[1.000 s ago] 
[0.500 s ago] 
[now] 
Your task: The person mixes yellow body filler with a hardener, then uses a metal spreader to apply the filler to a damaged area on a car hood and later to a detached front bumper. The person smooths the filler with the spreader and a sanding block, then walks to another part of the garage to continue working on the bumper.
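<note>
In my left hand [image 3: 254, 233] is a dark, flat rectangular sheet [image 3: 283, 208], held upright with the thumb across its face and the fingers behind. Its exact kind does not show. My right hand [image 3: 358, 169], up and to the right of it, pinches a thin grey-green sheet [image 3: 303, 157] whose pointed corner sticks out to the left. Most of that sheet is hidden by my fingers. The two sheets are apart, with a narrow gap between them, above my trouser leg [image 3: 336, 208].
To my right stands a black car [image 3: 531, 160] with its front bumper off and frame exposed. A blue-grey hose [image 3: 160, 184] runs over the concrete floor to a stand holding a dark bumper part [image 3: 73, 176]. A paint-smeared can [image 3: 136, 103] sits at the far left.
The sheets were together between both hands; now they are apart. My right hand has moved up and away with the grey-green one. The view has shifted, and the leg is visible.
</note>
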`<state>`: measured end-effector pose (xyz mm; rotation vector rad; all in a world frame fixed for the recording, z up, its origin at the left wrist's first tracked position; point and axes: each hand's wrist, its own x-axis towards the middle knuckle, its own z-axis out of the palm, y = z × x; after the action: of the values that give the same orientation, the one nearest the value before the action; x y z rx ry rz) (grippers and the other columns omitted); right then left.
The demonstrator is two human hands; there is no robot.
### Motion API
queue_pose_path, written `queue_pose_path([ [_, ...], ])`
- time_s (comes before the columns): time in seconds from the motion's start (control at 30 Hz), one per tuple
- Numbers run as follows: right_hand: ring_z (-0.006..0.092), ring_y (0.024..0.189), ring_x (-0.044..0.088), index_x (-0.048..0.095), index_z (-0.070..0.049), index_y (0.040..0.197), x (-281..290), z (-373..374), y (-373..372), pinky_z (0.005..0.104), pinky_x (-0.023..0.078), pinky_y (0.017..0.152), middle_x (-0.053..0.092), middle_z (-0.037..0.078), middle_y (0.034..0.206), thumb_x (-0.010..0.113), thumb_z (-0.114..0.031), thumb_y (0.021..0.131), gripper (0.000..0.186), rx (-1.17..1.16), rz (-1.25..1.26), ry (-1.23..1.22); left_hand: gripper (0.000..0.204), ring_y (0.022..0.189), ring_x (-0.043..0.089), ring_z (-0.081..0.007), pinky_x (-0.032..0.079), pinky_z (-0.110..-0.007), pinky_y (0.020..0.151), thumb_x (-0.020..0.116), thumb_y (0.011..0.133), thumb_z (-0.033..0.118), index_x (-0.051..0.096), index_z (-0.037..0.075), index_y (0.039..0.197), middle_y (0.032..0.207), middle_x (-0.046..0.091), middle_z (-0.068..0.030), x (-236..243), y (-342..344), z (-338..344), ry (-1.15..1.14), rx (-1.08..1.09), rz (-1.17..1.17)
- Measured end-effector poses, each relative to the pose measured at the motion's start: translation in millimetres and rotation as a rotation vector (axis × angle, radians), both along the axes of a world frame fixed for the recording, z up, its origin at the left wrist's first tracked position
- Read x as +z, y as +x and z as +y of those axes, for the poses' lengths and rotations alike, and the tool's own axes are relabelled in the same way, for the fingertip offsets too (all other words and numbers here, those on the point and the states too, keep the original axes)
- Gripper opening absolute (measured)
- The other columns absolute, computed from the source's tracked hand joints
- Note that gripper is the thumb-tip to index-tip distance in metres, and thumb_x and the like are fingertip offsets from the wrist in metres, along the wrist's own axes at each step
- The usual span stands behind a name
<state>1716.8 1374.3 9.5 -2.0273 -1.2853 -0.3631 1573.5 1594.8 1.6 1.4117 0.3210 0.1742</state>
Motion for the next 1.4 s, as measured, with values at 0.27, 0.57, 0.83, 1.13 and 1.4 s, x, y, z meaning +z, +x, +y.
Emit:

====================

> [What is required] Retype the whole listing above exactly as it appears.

> [Answer to the problem]
[1.000 s ago] 
[0.500 s ago] 
[now] 
Your task: The person mixes yellow body filler with a hardener, then uses a metal spreader to apply the filler to a damaged area on a car hood and later to a detached front bumper. The person smooths the filler with the spreader and a sanding block, then walks to another part of the garage to continue working on the bumper.
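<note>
In my left hand [image 3: 254, 233] is a dark, flat rectangular sheet [image 3: 283, 208], held upright with the thumb across its face and the fingers behind. Its exact kind does not show. My right hand [image 3: 358, 169], up and to the right of it, pinches a thin grey-green sheet [image 3: 303, 157] whose pointed corner sticks out to the left. Most of that sheet is hidden by my fingers. The two sheets are apart, with a narrow gap between them, above my trouser leg [image 3: 336, 208].
To my right stands a black car [image 3: 531, 160] with its front bumper off and frame exposed. A blue-grey hose [image 3: 160, 184] runs over the concrete floor to a stand holding a dark bumper part [image 3: 73, 176]. A paint-smeared can [image 3: 136, 103] sits at the far left.
The sheets were together between both hands; now they are apart. My right hand has moved up and away with the grey-green one. The view has shifted, and the leg is visible.
</note>
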`<state>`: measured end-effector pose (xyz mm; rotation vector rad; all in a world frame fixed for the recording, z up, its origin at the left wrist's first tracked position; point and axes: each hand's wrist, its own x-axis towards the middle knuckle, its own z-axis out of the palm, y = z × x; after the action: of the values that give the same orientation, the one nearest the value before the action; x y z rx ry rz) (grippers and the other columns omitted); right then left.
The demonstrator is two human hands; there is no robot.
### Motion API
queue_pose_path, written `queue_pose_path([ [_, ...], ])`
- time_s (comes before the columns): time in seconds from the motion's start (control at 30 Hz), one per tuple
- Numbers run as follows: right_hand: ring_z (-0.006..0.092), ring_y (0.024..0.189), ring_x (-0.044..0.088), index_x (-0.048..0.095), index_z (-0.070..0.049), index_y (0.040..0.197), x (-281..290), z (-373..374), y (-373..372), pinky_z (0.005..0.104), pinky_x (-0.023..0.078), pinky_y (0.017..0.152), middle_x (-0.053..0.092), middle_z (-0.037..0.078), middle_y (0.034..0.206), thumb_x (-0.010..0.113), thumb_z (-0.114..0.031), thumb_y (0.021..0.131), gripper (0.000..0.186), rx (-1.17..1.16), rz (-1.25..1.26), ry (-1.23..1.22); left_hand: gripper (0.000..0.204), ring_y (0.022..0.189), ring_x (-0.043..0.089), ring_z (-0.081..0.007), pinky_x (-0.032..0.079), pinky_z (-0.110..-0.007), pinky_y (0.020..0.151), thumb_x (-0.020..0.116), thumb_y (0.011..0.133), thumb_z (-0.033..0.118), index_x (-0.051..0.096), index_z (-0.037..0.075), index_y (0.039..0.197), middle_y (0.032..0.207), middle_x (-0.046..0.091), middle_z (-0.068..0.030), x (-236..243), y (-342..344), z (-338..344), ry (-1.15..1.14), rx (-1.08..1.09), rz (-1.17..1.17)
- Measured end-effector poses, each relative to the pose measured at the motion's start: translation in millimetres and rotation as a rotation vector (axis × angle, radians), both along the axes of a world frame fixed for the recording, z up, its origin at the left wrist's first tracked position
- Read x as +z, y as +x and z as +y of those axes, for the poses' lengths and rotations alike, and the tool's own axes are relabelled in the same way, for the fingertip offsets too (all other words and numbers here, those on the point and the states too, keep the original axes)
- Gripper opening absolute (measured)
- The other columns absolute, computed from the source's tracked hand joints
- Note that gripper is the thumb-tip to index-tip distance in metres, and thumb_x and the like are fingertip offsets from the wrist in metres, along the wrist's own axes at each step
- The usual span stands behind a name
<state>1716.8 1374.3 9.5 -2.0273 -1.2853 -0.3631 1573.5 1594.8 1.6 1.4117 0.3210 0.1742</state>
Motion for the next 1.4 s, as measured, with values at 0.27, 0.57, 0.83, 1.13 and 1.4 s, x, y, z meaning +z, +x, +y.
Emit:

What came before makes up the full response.